I stare at her. “Why would Sienna—?”

“Just go, Merric.”

She’s out the door before I can form another sentence. Across the porch, down the steps, disappearing around the corner of the building in the direction of the main house. Gone.

I sit on the overturned cot in the empty bunkhouse with my shirt on the floor and the memory of her mouth still burning on my skin.

What the fuck just happened?

I replay the last thirty seconds. Sienna’s face… shock, yes. Embarrassment, absolutely. She walked in on something she didn’t expect. But Brenna’s reaction—go after her, she shouldn’t have to see that—reads like something else. Like Brenna thinks Sienna’s shock was personal. Wounded. The reaction of a woman who just caught—

Oh.

Oh.

She thinks Sienna and I are together.

Fuck.

The realization hits me like a truck, and the laugh that comes out of me is involuntary, slightly unhinged, and completely inappropriate. I press my hands over my face and breathe.

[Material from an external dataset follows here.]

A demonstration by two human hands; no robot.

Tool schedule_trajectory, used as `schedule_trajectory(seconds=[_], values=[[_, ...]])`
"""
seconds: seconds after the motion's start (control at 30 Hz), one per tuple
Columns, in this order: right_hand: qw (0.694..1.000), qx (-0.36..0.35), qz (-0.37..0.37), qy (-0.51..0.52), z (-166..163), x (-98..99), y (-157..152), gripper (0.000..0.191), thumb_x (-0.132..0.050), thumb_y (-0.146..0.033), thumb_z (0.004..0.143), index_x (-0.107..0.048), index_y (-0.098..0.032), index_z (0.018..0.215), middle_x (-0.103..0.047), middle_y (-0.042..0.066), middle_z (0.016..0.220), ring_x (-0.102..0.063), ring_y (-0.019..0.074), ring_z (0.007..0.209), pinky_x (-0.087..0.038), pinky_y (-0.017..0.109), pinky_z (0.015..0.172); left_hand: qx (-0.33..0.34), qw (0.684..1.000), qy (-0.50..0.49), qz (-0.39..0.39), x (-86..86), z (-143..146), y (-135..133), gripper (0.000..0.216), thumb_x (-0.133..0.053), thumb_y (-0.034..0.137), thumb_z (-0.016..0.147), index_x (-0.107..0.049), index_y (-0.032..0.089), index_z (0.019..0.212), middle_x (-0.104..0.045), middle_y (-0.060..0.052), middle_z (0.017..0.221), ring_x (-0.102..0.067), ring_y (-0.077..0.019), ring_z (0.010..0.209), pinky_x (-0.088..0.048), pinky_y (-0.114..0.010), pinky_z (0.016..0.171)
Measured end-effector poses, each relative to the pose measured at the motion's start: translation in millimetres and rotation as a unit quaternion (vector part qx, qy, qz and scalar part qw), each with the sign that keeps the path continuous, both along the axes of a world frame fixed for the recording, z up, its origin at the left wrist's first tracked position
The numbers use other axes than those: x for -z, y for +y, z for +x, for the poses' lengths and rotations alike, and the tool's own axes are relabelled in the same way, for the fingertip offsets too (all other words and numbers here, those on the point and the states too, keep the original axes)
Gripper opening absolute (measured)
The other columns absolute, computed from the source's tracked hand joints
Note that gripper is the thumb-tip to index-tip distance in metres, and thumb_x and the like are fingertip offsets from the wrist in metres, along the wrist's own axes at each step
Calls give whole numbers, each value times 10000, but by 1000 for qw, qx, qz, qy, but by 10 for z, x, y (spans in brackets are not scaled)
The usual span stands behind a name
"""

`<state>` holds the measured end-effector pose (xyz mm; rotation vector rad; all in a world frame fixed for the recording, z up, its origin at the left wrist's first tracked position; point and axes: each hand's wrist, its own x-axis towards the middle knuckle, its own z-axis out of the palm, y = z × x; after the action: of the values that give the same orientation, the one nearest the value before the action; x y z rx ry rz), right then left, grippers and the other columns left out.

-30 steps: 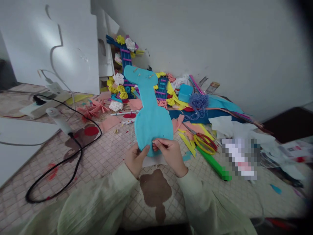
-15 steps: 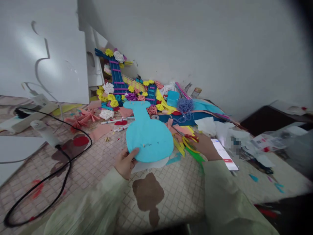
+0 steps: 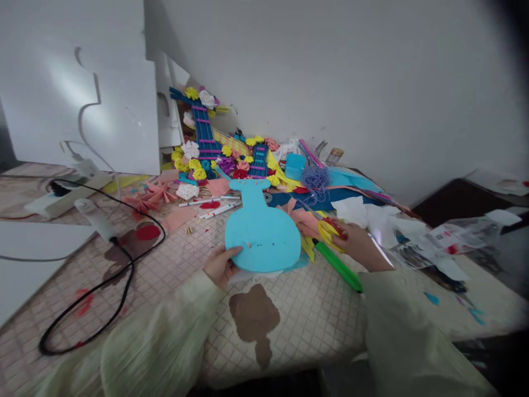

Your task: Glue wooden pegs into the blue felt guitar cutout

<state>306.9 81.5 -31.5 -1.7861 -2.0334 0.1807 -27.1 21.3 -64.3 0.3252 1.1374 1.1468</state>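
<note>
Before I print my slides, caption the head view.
Left hand holds a blue guitar-shaped cutout, right hand at red and yellow scissor handles.

Our guitar-shaped cutout (image 3: pixel 268 223) is plain turquoise. Right of it we have yellow-and-red-handled scissors (image 3: pixel 326 230) and a bright green bar (image 3: pixel 339 268); left of it, salmon-pink paper fans (image 3: pixel 160 193); behind it, periwinkle yarn (image 3: pixel 316 179). Beneath it, our beige table cover (image 3: pixel 318 314) bears a crisscross lattice, with a brown patch (image 3: pixel 253 311) in front of it.
</note>
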Motion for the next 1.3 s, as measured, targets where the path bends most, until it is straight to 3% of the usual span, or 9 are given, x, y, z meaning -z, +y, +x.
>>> schedule_trajectory(seconds=[0.23,0.37,0.43,0.5,0.6,0.7,0.87,1.07,1.3], values=[[990,3,6,143,-81,-148,-398,508,-474,-439,781,-497,-153,1200,-606,109,1077,-637,183,782,-531,275,599,58,994,94,-6,-35,-15,28,310,-509,234,779,-539,104,1059,-615,-151,1112,-646,-191,815,-558,-320,661],[984,-70,10,166,-373,-133,-539,511,-570,-400,725,-517,-202,1192,-573,91,1160,-590,219,982,-508,348,811,123,967,217,53,-65,-151,60,201,-518,280,760,-601,128,864,-685,-97,782,-643,-200,668,-533,-320,598],[985,-96,27,142,-534,-127,-580,474,-610,-377,696,-563,-227,1143,-569,73,1163,-539,239,1063,-444,397,914,137,937,304,106,-65,-258,72,187,-573,335,713,-601,157,665,-608,-37,544,-606,-197,591,-504,-310,585],[986,-111,47,117,-667,-112,-602,433,-627,-364,682,-594,-242,1097,-590,62,1118,-535,245,1059,-421,419,933,120,894,394,174,-53,-342,80,199,-624,353,661,-575,180,576,-515,-2,477,-568,-185,609,-474,-304,649],[983,-116,49,136,-790,-27,-595,408,-623,-354,687,-599,-251,1081,-605,56,1078,-555,238,1016,-444,409,898,99,821,485,286,-8,-364,94,123,-631,319,653,-627,196,654,-547,-21,639,-537,-182,742,-419,-319,783],[974,-96,-4,206,-855,154,-544,415,-622,-336,681,-600,-222,1080,-599,71,1080,-574,231,971,-472,386,850,134,755,520,376,67,-295,128,132,-598,306,699,-679,208,735,-592,-54,772,-533,-184,792,-400,-331,799],[960,-87,-37,263,-935,468,-445,420,-596,-329,694,-597,-153,1075,-601,106,1071,-600,221,910,-501,363,783,186,688,553,431,166,-224,186,165,-570,316,760,-689,210,800,-631,-67,809,-549,-186,789,-402,-341,762],[951,-94,-41,290,-976,571,-415,420,-613,-317,692,-596,-161,1082,-606,94,1058,-598,207,928,-497,343,803,212,654,582,435,151,-191,199,168,-546,309,794,-684,213,798,-654,-52,819,-536,-186,807,-364,-348,777],[952,-96,-28,290,-976,604,-418,403,-605,-324,708,-596,-169,1080,-592,94,1083,-591,209,940,-491,354,820,221,638,597,433,183,-153,198,203,-511,340,816,-677,223,817,-657,-49,843,-512,-202,843,-330,-366,798]])
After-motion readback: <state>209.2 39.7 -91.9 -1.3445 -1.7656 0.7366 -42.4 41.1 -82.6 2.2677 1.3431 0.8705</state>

Brenna Corvus, who ran a covert intelligence network across four states, who can read a hostile delegation from three hundred yards, who planned a parley that made a purist alpha back down—Brenna Corvus thinks I’m sleeping with Sienna.

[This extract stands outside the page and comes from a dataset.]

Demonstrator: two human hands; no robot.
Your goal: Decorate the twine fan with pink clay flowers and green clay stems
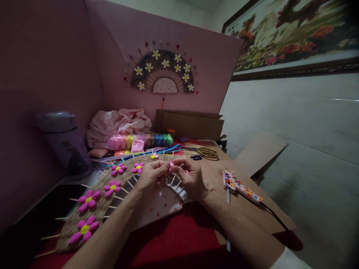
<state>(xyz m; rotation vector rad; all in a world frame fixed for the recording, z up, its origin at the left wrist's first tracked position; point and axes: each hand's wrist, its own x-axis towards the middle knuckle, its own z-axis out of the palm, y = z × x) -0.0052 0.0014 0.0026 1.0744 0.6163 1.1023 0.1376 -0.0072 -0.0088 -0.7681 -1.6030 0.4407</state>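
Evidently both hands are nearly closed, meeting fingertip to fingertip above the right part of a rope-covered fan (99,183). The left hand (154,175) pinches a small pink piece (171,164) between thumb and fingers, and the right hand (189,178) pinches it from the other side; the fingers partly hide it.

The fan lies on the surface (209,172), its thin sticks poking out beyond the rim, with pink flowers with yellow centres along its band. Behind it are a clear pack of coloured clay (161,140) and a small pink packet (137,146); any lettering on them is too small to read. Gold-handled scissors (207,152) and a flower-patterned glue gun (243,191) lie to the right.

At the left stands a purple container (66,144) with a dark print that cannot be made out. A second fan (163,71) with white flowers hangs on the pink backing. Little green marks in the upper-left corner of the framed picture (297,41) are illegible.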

The laugh dies. Because it’s not funny. It’s the opposite of funny. She’s been watching us for days—the conversation, the touches, the easy proximity—and building a picture that’s completely wrong. And that picture just exploded in the middle of the most important moment of my life.

I need to fix this.

I stand up. Put my shirt on. Straighten the cot. My hands aren’t shaking, which is remarkable given that my entire body is singing with the taste of Brenna and the memory of her knees on either side of my hips and her voice saying,“Don’t you dare stop.”

I need to fix this.

But I don’t know which door to go through. Brenna vanished toward the main house. Sienna fled across the yard. In between is a misunderstanding that’s been building since the day Brenna started watching us from the ridge. And I didn’t see it because Sienna is my packmate, my friend, and the idea of anything else has literally never crossed my mind.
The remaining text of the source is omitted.